Well now it is official I must say I'm a bit more underwhelmed with this than the Nikon's, which were also a bit disappointing to me.
Canon and Nikon seem to be banking on their 'name's' and brand loyalty to cover the very poor first FF mirrorless entry's into the market imho. Pricey and lower specced. For anyone not biased by the well know brands the Sony alpha cameras look more attractive after the Canon and Nikon first attempts into this new sector.
The one card slot, done to death I know,

but still has to be mentioned.

Both very poor fps with AF and/or AE, and very poor buffer, though the Canon slightly better for buffer depth, but the worse for fps. Both the Canon and the Nikon should not be having buffer and speed problems with the cards they are using, and the performance of their DSLR's for similar or lower prices with regards to buffer size, and especially buffer writing to the memory card, particularly Nikon. I've said it before, but the D500, 20Mp, can shoot 200 12bit RAW files, and lifting the finger off the shutter with the fast XQD enables the cameras to go again. I know the Z7 files are a lot larger, which will slow down the camera data throughput, but the Nikon's don't seem to be taking full advantage of having the XQD cards.
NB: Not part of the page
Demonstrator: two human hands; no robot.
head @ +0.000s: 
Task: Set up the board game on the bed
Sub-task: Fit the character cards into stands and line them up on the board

The Sony a9, and even some of the Nikon 1 cameras, show that high fps with AF and AE shouldn't have been a problem.
The prices of the lenses,

if not going for small size, but aiming for high quality, seemingly disregarding size, means these lenses need to be some of the best ever against their competition at similar focal lengths and maximum apertures to justify the prices imho.
For Canon, the 1.7x crop for 4k seems very poor.
The good idea is adding filters to some of the adapters. That is thinking outside the box and using the adapter as something more than just adding space between the lens and the sensor.
Looks like Canon have done a proper battery grip, contoured and with buttons to control the camera when vertical, which Nikon seem to have not done.